Would he have just fiddled and fiddled if he’d been left to his own devices? “I would have, yeah. But I’m glad I didn’t now because it left the songs fresh. I only had a certain amount of time anyway: probably about six weeks to make an album, and a month to write it.”
True enough: 1977’s Out Of The Blue double-LP opus – the 10-million-seller featuring Sweet Talkin’ Woman, Turn To Stone and the Concerto For A Rainy Day, including Mr Blue Sky, that catapulted ELO on to a whole new level of stardom – was written in four weeks in the mountains of Geneva. And that included a period of writer’s block.
“The weather was crap for the first couple of weeks,” he remembers.
“I didn’t come up with anything and I was down the pub all the time, this nice little tavern in the village. Finally, the weather cleared and that’s what gave me the idea for the words to Mr Blue Sky. Inspiration could come at any moment. And did, frequently.”
ELO’s subsequent tour was suitably spectacular, featuring an enormous set and a hugely expensive spaceship stage with fog machines and a laser display. Billed as The Big Night, it was the highest-grossing concert tour ever up to that point.

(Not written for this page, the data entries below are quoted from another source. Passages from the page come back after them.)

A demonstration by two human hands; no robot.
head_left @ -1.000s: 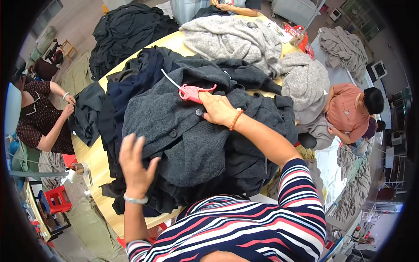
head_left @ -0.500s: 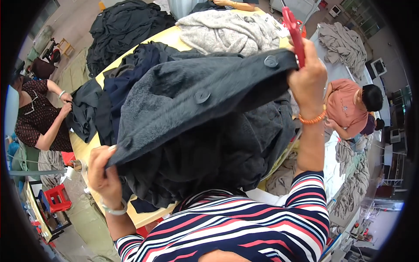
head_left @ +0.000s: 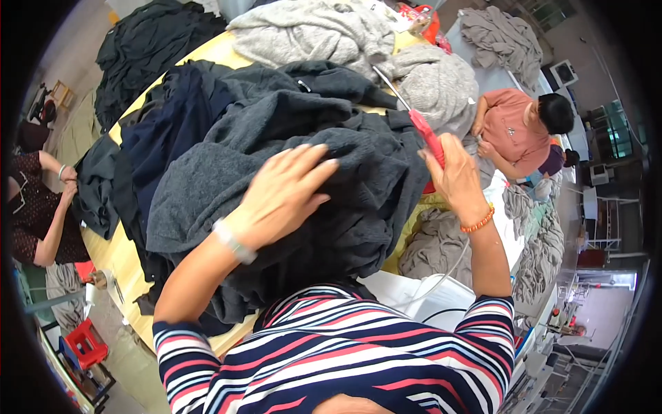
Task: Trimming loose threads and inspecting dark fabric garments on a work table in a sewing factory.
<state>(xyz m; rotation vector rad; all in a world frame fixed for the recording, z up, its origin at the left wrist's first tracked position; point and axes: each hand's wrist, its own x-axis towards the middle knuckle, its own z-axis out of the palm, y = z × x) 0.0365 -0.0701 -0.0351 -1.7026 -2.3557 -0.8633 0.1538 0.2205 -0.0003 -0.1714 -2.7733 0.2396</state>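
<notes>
A dark grey knit garment [head_left: 241, 172] lies heaped in front of me. Its button band, seen earlier, is now folded out of sight. My left hand [head_left: 283, 196] is over the garment, palm down with fingers stretched and slightly spread, gripping nothing. To the right, my right hand [head_left: 456, 172] is closed around the red handle of a pair of scissors [head_left: 426, 131]. Their metal blades point up and left, toward a pale grey knit pile [head_left: 438, 86]. I cannot tell whether the right fingers also touch the garment's edge.
A yellow wooden table [head_left: 124, 276] carries navy clothes [head_left: 179, 145] and a light grey heap [head_left: 310, 31]. Black garments [head_left: 155, 52] are piled at the far left. One person [head_left: 48, 200] handles cloth at left; another [head_left: 514, 131] stands at right. A red stool [head_left: 86, 343] is lower left.
The garment's buttoned edge, stretched up between both hands before, has been let down onto the heap. My left hand has released it and moved right; my right hand has lowered with the scissors.
</notes>
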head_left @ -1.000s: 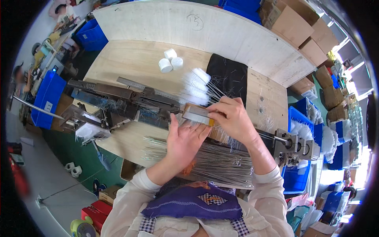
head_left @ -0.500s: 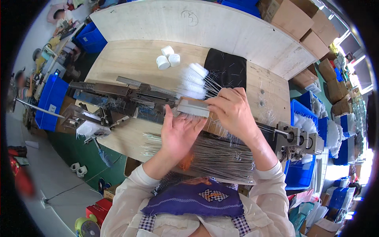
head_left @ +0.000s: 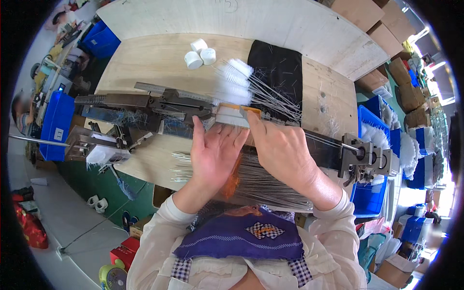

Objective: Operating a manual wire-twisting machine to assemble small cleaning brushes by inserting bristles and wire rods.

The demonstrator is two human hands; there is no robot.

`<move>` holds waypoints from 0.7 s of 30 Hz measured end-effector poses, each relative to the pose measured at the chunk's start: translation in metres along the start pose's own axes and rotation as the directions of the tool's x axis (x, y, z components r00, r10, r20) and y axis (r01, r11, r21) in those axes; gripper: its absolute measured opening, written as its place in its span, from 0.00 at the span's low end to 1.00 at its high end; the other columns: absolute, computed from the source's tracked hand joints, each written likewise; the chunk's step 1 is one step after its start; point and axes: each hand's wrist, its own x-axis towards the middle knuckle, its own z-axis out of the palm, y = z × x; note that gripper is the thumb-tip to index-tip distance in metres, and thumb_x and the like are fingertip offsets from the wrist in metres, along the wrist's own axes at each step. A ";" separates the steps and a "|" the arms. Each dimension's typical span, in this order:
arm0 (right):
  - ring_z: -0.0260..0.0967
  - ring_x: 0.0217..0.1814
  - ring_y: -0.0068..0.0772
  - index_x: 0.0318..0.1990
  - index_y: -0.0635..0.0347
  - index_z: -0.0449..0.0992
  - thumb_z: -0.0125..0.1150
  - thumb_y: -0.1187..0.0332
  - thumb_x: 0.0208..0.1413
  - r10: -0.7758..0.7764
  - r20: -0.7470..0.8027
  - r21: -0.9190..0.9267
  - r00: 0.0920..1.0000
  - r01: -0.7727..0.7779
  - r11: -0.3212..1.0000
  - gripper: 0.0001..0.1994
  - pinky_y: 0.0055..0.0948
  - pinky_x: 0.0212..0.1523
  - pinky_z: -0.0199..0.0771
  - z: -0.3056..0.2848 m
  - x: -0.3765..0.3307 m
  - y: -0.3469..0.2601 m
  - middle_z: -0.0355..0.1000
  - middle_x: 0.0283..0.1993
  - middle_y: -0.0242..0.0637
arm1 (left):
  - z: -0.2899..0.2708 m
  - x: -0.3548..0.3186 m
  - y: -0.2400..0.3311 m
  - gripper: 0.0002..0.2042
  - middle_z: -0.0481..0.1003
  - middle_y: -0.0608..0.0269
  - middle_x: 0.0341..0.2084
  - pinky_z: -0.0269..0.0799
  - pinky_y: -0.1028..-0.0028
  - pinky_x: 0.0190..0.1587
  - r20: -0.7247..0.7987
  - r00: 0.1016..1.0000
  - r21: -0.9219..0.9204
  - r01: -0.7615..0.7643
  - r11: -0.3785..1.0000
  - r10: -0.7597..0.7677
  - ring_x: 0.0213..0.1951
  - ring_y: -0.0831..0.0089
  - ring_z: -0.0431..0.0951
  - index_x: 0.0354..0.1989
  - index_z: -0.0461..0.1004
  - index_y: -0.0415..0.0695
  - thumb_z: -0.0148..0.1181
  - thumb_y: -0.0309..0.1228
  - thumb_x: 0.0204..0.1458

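Note:
My left hand [head_left: 215, 152] is palm up with its fingers stretched out, touching the lower edge of a block of white bristles [head_left: 229, 117]. The bristles lie against an orange-edged wooden piece [head_left: 240, 107] beside the dark metal jig [head_left: 181, 105]. My right hand [head_left: 282, 147] is closed on a flat grey metal strip [head_left: 243, 112], whose end shows above its fingertips at the right end of the bristles. The rest of the strip is hidden by the fingers. Below both hands lies a heap of twisted wire stems [head_left: 270, 186], partly covered by the right forearm.
Finished white brushes [head_left: 237, 82] with wire handles lie beyond the hands, beside a black cloth [head_left: 275, 72]. Three white rolls [head_left: 194, 60] sit at the back. A metal clamp machine [head_left: 365, 157] stands right, near blue bins [head_left: 369, 205]. A bristle holder [head_left: 94, 145] is at left.
My right hand has turned palm down and shifted closer over the bristles, tilting the metal strip upward. My left hand stays under the bristle block. The whole view has shifted slightly.

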 end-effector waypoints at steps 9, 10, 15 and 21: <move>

“That was fun,” says Lynne with an audible grin. “The spaceship was great. At the end of the show I’d jump off the back of the stage and watch it closing. I’d hide behind a barrier and it used to knock me out every night. It made such a bloody racket. There were jets of steam coming out, a ridiculous low rumble, and this big, loud classical music as it closed. That, for me, was the highlight of the show.”
Was that weird? The boy from Shard End, part of this Spielbergian extravaganza? “Heh heh, yeah. The thing is, though, it happens so gradually that it’s not a shock. It’s like, ‘Wow, it’s got better than it was last year.’”
Really, it couldn’t get any better for ELO. By Out Of The Blue and the follow‑up, 1979’s Discovery, they were the biggest rock band on Earth, arguably rivalled only by fellow quasi-proggers Supertramp. Everything they released, everything they did, was a newsworthy event. Was Lynne aware of how mega ELO were?
“Not really,” he says.
Perhaps he had learned by then to switch off – their commercial enormity was only matched by the critical enmity they faced as the punk and post-punk music press poured scorn on the band’s every lavish note.
“Obviously when you put out a record you hope it’s going to do well. I used to be very wary of reading anything in case it changed me or my thoughts about what I was going to do next. Some of the media were great, like Kenny Everett. But some were wicked. You got some reviews that were like, ‘Bastard!’”
Still, creatively speaking, did he feel as though he was on a roll? “Yeah, I really did,” he says. “I could do no wrong. Every song I wrote came together easily. It was just one of those patches – about five years’ worth. I was really lucky to go through that.”